(Input data begins)

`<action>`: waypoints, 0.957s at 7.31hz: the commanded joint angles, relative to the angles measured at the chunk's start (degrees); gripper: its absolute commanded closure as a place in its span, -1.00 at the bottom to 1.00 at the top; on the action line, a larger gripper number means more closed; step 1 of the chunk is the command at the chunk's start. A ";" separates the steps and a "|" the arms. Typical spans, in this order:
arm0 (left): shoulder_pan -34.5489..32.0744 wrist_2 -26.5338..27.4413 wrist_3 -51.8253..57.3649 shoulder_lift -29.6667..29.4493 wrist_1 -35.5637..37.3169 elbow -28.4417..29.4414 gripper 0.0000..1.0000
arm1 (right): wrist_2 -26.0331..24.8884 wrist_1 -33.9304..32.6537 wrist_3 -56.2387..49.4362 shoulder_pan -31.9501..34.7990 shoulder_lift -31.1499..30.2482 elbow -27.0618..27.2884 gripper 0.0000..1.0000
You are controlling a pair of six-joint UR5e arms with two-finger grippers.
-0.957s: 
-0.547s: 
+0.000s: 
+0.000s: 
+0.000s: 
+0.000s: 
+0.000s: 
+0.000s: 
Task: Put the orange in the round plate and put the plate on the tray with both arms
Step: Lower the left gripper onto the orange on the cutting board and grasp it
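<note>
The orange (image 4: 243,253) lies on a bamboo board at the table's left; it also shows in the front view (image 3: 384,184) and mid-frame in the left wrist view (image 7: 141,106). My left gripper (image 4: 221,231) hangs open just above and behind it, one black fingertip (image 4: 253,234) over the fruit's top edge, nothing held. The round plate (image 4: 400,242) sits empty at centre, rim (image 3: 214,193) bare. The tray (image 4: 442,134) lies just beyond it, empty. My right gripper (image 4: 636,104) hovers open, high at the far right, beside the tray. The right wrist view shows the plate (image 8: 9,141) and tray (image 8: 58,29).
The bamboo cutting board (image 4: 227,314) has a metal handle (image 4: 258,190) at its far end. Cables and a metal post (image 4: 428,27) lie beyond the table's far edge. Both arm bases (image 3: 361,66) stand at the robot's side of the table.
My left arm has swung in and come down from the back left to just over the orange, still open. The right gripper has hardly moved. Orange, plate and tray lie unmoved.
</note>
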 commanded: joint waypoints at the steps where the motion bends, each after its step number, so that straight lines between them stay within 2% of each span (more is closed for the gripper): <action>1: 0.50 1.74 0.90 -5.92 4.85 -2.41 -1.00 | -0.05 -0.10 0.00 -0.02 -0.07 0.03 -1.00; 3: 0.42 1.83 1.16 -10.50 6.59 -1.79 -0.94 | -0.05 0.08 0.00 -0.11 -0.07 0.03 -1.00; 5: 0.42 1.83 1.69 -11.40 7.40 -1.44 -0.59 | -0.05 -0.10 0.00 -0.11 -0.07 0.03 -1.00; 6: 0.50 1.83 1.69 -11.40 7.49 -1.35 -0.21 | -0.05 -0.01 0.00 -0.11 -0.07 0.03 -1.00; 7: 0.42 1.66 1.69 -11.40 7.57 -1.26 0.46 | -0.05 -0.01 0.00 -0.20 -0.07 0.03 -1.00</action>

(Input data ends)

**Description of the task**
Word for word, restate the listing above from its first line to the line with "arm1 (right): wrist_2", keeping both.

**Solution**
`<action>`: waypoints, 0.957s at 7.31hz: the commanded joint angles, relative to the angles measured at the chunk's start (degrees); gripper: its absolute commanded closure as a place in its span, -1.00 at the bottom to 1.00 at the top; on the action line, a larger gripper number means more closed; step 1 of the chunk is the command at the chunk's start. A ";" separates the steps and a "|" the arms. Typical spans, in this order:
arm0 (left): shoulder_pan -34.5489..32.0744 wrist_2 -26.5338..27.4413 wrist_3 -51.8253..57.3649 shoulder_lift -29.6667..29.4493 wrist_1 -35.5637..37.3169 elbow -28.4417..29.4414 gripper 0.0000..1.0000
arm1 (right): wrist_2 -26.0331..24.8884 wrist_1 -33.9304..32.6537 wrist_3 -56.2387..49.4362 shoulder_pan -31.9501..34.7990 shoulder_lift -31.1499..30.2482 elbow -27.0618..27.2884 gripper 0.0000..1.0000

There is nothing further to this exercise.